- [What to produce]: The lines below, from the first through the one containing "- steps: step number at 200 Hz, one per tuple", are to be given again exactly, with pictures left out and nothing added.

--*--

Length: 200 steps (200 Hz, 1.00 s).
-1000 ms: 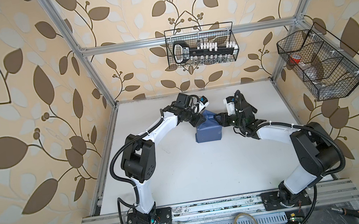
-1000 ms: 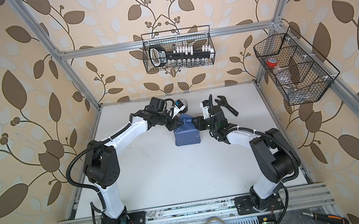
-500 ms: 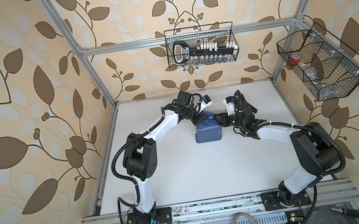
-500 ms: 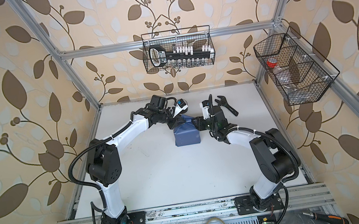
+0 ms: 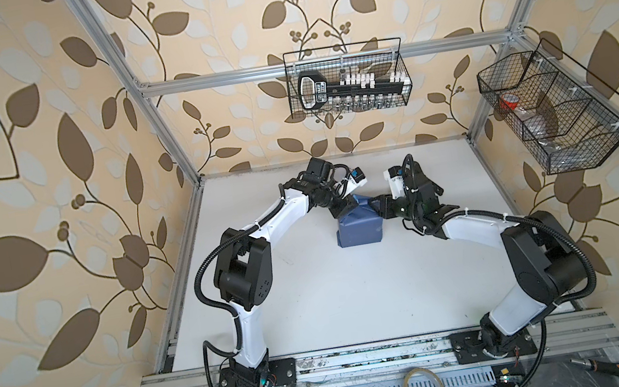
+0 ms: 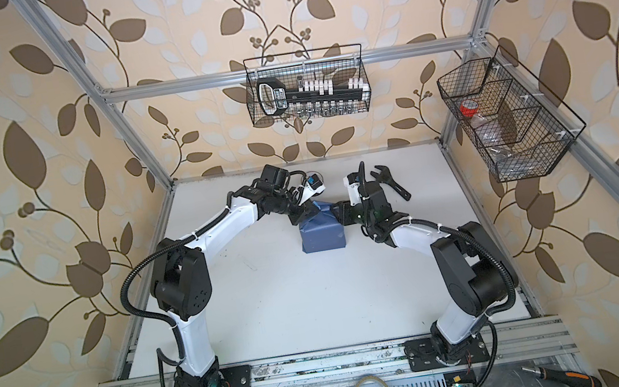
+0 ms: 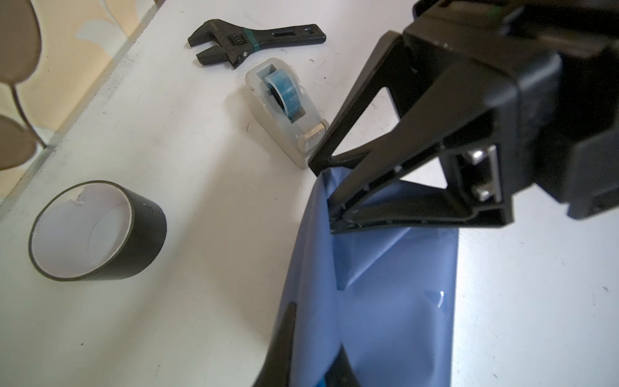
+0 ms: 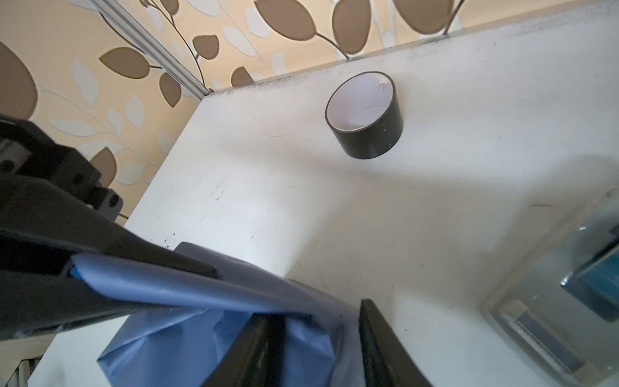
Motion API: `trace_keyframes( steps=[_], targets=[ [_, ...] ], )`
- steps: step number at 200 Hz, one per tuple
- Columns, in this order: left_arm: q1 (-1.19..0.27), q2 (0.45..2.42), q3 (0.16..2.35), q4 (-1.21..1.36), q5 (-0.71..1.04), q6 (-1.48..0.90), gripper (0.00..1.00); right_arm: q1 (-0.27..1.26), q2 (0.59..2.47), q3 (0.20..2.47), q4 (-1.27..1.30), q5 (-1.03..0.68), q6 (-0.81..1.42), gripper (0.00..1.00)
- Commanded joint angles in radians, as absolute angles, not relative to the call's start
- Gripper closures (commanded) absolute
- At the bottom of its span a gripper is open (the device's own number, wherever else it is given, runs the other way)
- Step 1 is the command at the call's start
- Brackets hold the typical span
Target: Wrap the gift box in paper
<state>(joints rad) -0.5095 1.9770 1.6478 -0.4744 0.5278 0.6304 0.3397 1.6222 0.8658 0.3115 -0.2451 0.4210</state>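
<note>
White shells on left arm (image 5: 281, 213) and right arm (image 5: 472, 225), bulky black joints (image 5: 245, 274), ribbed black cable (image 5: 196, 282) looping; right hand (image 7: 323, 196) angular black, silver screws (image 7: 482, 192) showing.

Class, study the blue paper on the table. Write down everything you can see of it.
The paper is a thin, smooth, faintly glossy sheet, slate blue outside, folded into a blocky parcel that hides what it covers. It lies on the white table, toward the back. Its far end is loose, creased and bunched. The left gripper pinches a flap there; the right gripper holds the bunch beside it, jaws wider apart.
</note>
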Motion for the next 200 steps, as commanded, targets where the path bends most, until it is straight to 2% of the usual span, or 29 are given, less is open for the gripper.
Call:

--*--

- [Output of the task]:
Length: 200 steps (200 Hz, 1.00 s).
-1000 ms: 
-1000 ms: 
-500 ms: 
-500 ms: 
+0 ms: 
+0 ms: 
+0 ms: 
+0 ms: 
Motion API: `trace_keyframes( steps=[_], targets=[ [_, ...] ], )`
- steps: step number at 200 Hz, one per tuple

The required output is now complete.